Retomam-se os diários, os blogs e, pelo meio faz-se um boomerang. Que a adolescência de hoje não é igual à de ontem mas, vai-se a ver, no essencial, as sensações são as mesmas. Mudam as datas do calendário, como no espetáculo, agora estamos em Agosto, agora em Setembro, agora no primeiro beijo, agora a discutir com a mãe, agora a fugir de casa, com data de regresso marcada, para aquele encontro que não pode esperar, agora estamos a viajar, agora falamos do nosso tio incrível que nos compreende, agora a experimentar tudo o que há para experimentar, agora com paragem para comer estrelitas e pizzas, mais que muitas, enquanto falamos de canções, daquelas canções incríveis de outros tempos.

Que bom rever a Carla Galvão, não lhe poupamos elogios na peça do teatro meridional e não será agora que o faremos. Continua expressiva, colocação de voz impecável, o corpo a dizer que sim ao pensamento e a ser o que ela quiser. E canta bem, pois.

Temos direito a medley no final, à Manuela Azevedo a saltar à corda e ainda fazemos uma passagem pelo Perú.

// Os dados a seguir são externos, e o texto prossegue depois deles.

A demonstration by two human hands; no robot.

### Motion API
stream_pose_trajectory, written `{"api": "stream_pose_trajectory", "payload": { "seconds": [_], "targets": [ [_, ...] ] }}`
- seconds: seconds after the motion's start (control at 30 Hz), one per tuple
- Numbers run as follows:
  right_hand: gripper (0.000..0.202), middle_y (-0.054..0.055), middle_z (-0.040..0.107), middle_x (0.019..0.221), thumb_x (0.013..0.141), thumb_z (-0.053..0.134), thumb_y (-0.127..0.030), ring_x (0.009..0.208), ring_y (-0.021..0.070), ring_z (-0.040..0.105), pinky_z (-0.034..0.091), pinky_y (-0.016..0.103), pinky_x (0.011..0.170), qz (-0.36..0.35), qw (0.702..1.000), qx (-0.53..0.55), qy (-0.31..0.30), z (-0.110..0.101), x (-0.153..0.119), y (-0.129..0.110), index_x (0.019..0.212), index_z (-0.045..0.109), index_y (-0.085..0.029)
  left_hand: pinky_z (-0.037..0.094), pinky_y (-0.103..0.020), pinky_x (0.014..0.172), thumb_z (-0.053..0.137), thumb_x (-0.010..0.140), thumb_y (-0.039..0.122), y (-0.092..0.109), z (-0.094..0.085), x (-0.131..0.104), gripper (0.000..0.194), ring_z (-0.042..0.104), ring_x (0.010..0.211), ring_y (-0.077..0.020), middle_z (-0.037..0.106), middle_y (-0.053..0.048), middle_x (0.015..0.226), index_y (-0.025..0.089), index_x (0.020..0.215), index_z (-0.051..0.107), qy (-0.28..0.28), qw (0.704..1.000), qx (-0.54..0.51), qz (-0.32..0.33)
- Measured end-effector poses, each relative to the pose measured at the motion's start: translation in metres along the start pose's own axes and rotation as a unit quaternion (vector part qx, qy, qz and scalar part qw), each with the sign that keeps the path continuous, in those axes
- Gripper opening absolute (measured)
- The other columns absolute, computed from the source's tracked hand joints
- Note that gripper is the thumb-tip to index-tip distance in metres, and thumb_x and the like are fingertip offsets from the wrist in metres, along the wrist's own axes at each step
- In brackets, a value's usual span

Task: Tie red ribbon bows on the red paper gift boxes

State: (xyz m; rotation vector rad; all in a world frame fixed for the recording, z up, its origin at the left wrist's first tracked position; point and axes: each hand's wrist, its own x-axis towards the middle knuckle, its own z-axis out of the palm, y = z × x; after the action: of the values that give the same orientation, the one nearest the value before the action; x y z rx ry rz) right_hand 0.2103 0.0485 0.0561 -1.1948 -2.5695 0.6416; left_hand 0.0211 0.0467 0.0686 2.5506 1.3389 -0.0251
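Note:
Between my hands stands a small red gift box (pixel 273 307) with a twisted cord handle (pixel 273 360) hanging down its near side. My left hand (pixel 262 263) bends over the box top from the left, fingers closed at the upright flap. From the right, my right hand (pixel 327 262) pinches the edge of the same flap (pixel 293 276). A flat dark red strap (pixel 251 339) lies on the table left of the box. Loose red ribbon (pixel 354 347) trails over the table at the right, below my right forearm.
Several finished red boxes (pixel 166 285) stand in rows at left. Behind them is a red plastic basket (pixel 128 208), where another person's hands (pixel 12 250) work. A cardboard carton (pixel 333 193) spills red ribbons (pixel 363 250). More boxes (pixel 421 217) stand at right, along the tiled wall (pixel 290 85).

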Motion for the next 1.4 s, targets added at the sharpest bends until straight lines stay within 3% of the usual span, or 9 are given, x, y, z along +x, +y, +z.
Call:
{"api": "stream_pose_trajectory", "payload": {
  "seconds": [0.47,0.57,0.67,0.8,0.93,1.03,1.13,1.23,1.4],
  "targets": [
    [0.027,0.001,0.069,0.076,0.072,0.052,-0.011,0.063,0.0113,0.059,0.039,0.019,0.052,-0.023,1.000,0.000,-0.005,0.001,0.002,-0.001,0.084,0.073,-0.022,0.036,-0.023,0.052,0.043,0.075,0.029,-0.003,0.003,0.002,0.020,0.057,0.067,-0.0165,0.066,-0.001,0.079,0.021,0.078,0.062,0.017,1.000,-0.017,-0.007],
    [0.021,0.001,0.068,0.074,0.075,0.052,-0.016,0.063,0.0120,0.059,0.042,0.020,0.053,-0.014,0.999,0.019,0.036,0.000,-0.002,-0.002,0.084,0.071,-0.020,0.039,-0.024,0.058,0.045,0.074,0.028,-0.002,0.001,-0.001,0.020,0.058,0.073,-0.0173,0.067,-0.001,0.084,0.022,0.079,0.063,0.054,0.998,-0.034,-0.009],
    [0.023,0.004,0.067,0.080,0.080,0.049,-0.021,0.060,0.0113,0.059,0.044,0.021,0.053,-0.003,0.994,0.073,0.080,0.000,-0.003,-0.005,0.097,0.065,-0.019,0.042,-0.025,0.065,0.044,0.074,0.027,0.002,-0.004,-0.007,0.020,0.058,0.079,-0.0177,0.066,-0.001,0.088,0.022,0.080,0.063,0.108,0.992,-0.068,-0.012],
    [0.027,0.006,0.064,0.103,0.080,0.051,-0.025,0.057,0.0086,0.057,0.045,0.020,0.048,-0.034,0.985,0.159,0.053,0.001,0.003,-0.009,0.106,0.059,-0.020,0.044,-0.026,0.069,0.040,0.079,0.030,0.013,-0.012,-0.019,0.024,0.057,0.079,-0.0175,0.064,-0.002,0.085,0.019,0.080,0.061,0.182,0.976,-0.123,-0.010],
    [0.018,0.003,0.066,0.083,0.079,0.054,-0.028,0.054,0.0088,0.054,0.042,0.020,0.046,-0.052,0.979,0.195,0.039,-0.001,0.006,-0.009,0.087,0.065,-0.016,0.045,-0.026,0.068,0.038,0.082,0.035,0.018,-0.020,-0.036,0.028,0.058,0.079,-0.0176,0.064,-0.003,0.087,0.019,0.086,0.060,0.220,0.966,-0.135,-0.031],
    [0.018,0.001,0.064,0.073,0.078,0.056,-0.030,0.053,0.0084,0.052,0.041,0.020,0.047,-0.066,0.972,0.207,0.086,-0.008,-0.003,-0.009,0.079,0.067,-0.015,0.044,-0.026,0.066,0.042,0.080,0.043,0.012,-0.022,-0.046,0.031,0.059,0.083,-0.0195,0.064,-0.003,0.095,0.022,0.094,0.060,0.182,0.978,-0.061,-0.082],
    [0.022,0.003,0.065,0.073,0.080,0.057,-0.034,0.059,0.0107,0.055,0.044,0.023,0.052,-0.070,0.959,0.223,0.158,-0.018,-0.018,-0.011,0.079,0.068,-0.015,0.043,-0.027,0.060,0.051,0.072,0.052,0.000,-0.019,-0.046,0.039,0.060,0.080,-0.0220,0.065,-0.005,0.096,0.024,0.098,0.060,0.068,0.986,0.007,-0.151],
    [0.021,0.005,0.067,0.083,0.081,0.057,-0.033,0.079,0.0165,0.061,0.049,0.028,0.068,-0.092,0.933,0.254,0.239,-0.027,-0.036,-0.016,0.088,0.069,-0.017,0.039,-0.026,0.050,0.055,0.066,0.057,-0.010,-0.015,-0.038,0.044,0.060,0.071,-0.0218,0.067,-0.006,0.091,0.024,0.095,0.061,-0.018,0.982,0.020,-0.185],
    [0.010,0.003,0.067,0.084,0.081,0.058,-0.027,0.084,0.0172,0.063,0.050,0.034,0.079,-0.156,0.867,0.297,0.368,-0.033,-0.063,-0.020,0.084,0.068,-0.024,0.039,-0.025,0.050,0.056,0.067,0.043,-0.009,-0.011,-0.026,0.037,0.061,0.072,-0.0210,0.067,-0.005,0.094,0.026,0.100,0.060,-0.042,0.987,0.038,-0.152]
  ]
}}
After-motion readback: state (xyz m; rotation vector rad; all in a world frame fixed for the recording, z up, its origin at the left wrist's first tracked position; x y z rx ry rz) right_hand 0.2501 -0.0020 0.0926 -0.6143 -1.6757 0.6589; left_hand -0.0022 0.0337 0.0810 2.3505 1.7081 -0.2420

A peça é divertida qb, cirúrgica no diagnóstico da patologia adolescente, nostálgica sem ser enfadonha, e o imberbe é mesmo delicioso, que isto de ser jovem nunca fez mal a ninguém.

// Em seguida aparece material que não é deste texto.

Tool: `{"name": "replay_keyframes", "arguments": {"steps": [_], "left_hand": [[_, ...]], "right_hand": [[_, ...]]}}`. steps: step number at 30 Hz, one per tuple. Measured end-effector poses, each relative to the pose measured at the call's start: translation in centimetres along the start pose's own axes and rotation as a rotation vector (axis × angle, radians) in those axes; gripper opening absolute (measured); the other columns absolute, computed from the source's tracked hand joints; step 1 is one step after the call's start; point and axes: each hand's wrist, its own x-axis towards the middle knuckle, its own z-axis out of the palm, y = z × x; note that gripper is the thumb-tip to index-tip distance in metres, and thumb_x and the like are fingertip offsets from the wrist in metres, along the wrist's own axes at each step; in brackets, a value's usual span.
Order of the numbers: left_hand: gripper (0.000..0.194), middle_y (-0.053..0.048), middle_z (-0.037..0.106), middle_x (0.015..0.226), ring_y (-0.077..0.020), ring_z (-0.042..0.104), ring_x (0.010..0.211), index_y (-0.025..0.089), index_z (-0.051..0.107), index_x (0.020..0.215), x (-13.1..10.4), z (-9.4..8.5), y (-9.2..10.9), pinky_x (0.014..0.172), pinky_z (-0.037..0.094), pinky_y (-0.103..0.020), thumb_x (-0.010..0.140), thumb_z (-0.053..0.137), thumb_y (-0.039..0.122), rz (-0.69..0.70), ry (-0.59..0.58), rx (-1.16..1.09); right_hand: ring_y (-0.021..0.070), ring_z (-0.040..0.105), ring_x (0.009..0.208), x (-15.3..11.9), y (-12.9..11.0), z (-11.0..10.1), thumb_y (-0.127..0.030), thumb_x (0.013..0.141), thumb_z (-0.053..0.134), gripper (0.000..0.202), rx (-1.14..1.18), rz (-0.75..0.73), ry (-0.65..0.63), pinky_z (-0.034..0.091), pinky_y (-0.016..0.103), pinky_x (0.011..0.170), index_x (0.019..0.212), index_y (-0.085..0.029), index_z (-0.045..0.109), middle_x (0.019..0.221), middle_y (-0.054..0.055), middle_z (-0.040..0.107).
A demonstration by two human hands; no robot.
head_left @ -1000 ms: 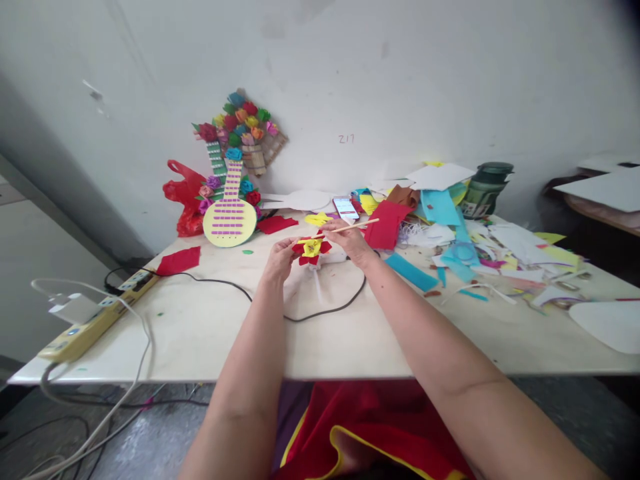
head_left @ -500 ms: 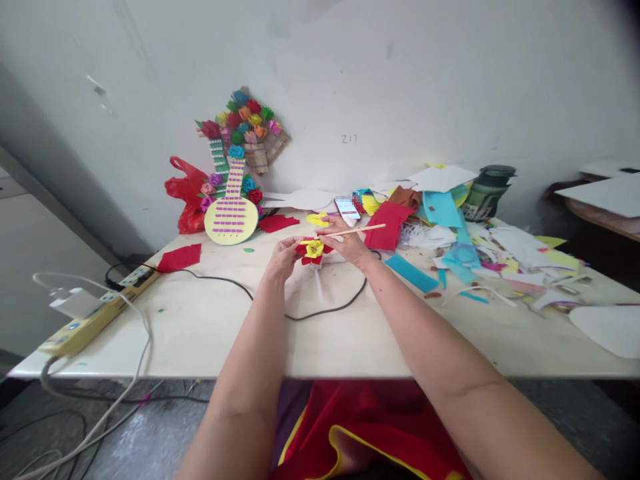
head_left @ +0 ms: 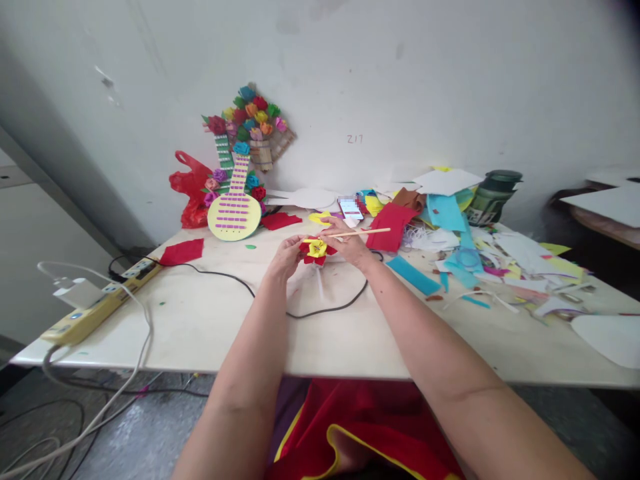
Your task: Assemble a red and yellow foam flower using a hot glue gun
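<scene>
A paper flower (head_left: 317,249) with a yellow middle and red petals is held up over the table in the head view. My left hand (head_left: 289,257) is closed, pinching it at its left edge. On the other side, my right hand (head_left: 349,244) is closed around a thin wooden stick (head_left: 373,231) that points right, and its fingertips reach the flower's right petals. Below the flower shows a narrow white piece (head_left: 320,285); I cannot make out what it is. Just behind the right fingers lies a yellow paper piece (head_left: 318,217).
A paper lute shape (head_left: 234,217), a red bag (head_left: 189,193) and red paper (head_left: 183,253) are at left. A power strip (head_left: 95,310) lies by the left edge, a black cable (head_left: 327,311) crossing the table. Phone (head_left: 351,208), paper scraps (head_left: 414,275) and bottle (head_left: 493,199) are at right.
The whole view has shifted slightly, so the scene sits a little further right. Both hands remain at the flower, which faces the camera a bit more openly; the stick stays in the right hand.
</scene>
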Motion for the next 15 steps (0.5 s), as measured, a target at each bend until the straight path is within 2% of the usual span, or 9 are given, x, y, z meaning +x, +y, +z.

Assim sendo, venham andar na montanha russa até dia 27 de março. Viver sem loops é um tédio inacreditável e, lá pelo meio encontram aquela peça que dá estabilidade à montanha. Adolescentes ou vamos ser, ou somos, ou fomos e, em bom rigor, seremos sempre. Não há que enganar. Só não podem debruçar-se. É esta viagem pelo tempo, uma aposta ganha da encenação do Miguel Fragata, com todas as emoções que quiserem, que o Teatro D. Maria II vos propõe.

Na dúvida, tomem uma pastilha para enjoos e se as vossas chaves caírem lá de cima, há sempre hipótese de alguém as apanhar ou de estarem lá quando voltarem… Vá, é respirar fundo… Vai correr tudo bem…

Por defeito profissional, Joana Neto escreve de acordo com o desacordo ortográfico.